Antony and Ann Salas met in 2020, and started their relationship as friends. “It was a slow progression into dating,” Ann Salas said, given that Antony Salas was separated and had two children.
“I didn’t meet his children for the first nine months that I knew Tony, because he was very protective of them… that’s the kind of dad he is,” she said.
The following year, the couple bought a home in Skokie, and in 2022, welcomed a baby boy. They put down roots, getting to know neighbors and people at their synagogue.
Little food, sickness, despair
Her husband looks at the bright side of things, Ann Salas said.
“I’m positive he did not tell me as bad as it was,” Ann Salas said of Antony Salas’ account of the detention and processing center. “He did say that at times he broke down crying because they just treat you like animals. And he said he understands why some guys commit suicide there.”
At ICE’s facility in Broadview, Antony Salas slept on concrete floors, was given little food, and had no access to private bathrooms, per Ann Salas. It was overcrowded, and he was kept there for three days.
In Missouri, he was not allowed access to his prescription medicine for high blood pressure and encountered side effects when he was given a different brand of the medication, Ann Salas said.
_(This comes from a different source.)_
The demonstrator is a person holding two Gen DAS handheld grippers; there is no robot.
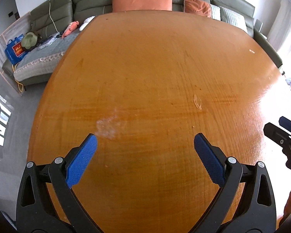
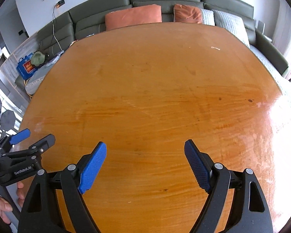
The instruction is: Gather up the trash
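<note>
Small pale scrap (image 2: 215,48) near the tabletop's (image 2: 145,97) far right corner: too small to identify. Right side of tabletop blown out by glare, surface unreadable there. Right gripper (image 1: 281,130) cut off by the frame edge in the left view. Tabletop's near edge hidden behind gripper frames. Clutter on sofa (image 1: 48,40) too blurred to tell.

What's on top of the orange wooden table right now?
The orange wooden table is nearly bare: one small pale scrap near its far right edge and a whitish smudge. Both open grippers cover some of the near edge.
</note>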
She drove there to give him his passport.
At that facility, he caught the flu, but was not given immediate access to the commissary to get medicine, she said.
The Louisiana facility was only slightly better, she said, and he was allowed to be outside 45 minutes a day for the week he was there. He had more access to food and water, but the water was yellow, Ann Salas said.
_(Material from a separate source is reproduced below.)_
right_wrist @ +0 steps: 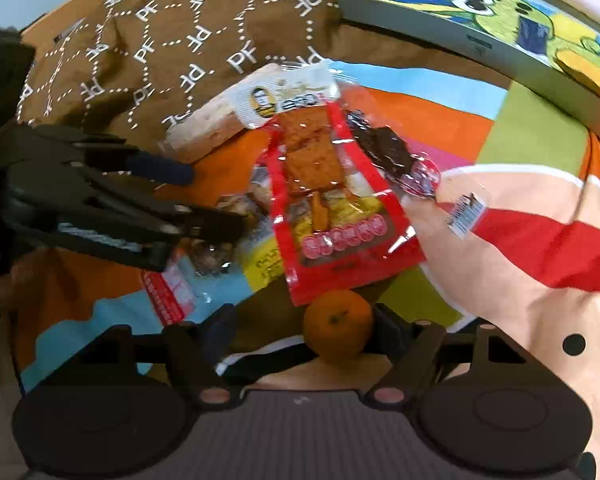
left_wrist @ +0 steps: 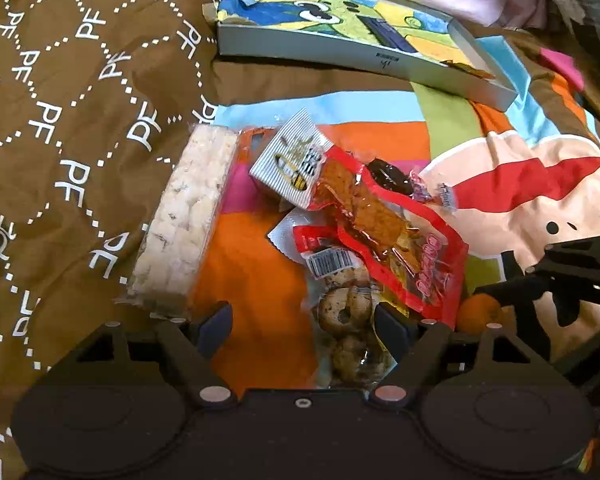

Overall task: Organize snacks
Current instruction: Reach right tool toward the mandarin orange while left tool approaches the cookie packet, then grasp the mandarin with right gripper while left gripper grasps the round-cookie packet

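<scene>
A pile of snacks lies on a colourful blanket. A red packet of orange crackers (left_wrist: pixel 388 232) (right_wrist: pixel 332 216) lies on top. A clear bag of ring cookies (left_wrist: pixel 348 312) lies under it, between my left gripper's fingers. A puffed rice bar (left_wrist: pixel 188 216) (right_wrist: pixel 208 128) lies left of the pile, with a white striped packet (left_wrist: pixel 296 160) (right_wrist: pixel 284 96) and a dark wrapped sweet (left_wrist: pixel 388 176) (right_wrist: pixel 384 144) near it. A small orange (right_wrist: pixel 338 328) (left_wrist: pixel 480 312) lies between my right gripper's fingers. My left gripper (left_wrist: pixel 304 328) is open over the cookie bag. My right gripper (right_wrist: pixel 304 332) is open around the orange.
A shallow grey box (left_wrist: pixel 300 46) (right_wrist: pixel 420 20) with a colourful cartoon lining lies at the back on the brown patterned blanket (left_wrist: pixel 60 80). My left gripper also shows in the right wrist view (right_wrist: pixel 172 192), and my right gripper's arm (left_wrist: pixel 560 272) in the left wrist view.
</scene>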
In August, he turned 49 in a birthday behind bars.

During Antony Salas’ time in the facilities, he and Ann helped other detainees to communicate with their loved ones.
“There were wives that I would call, friends that I would text, to let them know their friends or their family is okay,” Ann Salas said. “But the only reason I could do that is because my husband was focusing on helping others while he was going through his own issue.”
The Salas’ neighbors also wanted to do something. They reached out to the offices of Commissioner Morita and Rep. Schakowsky.
Alex Moore, Schakowsky’s communications director, told Pioneer Press that during Antony Salas’ detainment, the Congresswoman’s office contacted ICE to ask about his whereabouts. ICE did not respond to the Congresswoman, he said.
“Our hands are kind of tied at this point — so we’re still trying to get in touch, and we have been doing inquiries on (the Salas family’s) behalf, but that’s where it stands right now.”
Moore said Schakowsky’s office was unaware that Salas was in Guatemala.
Morita, outside of her elected official role, helped put out the word that the Salas family was doing an estate sale through Sunday in the 5300 block of Suffield Terrace, Skokie, and helped organize a sendoff for the family.
Along with the estate sale, Morita called Skokie’s Soul Good Coffee owner Kristina Perez Thompson to ask what she could do to help. A percentage of sales from Soul Good coffee, 4022 Main St., Skokie, on Monday, Oct. 6 will go to help the Salas family if buyers mention their name.
“The Salas family has come to Soul Good plenty of times,” Perez Thompson said. “I’m heartbroken for my community.”
A sendoff for the family was scheduled for Sunday, Oct. 5 at Sketchbook Brewing, 4901 Main St., Skokie.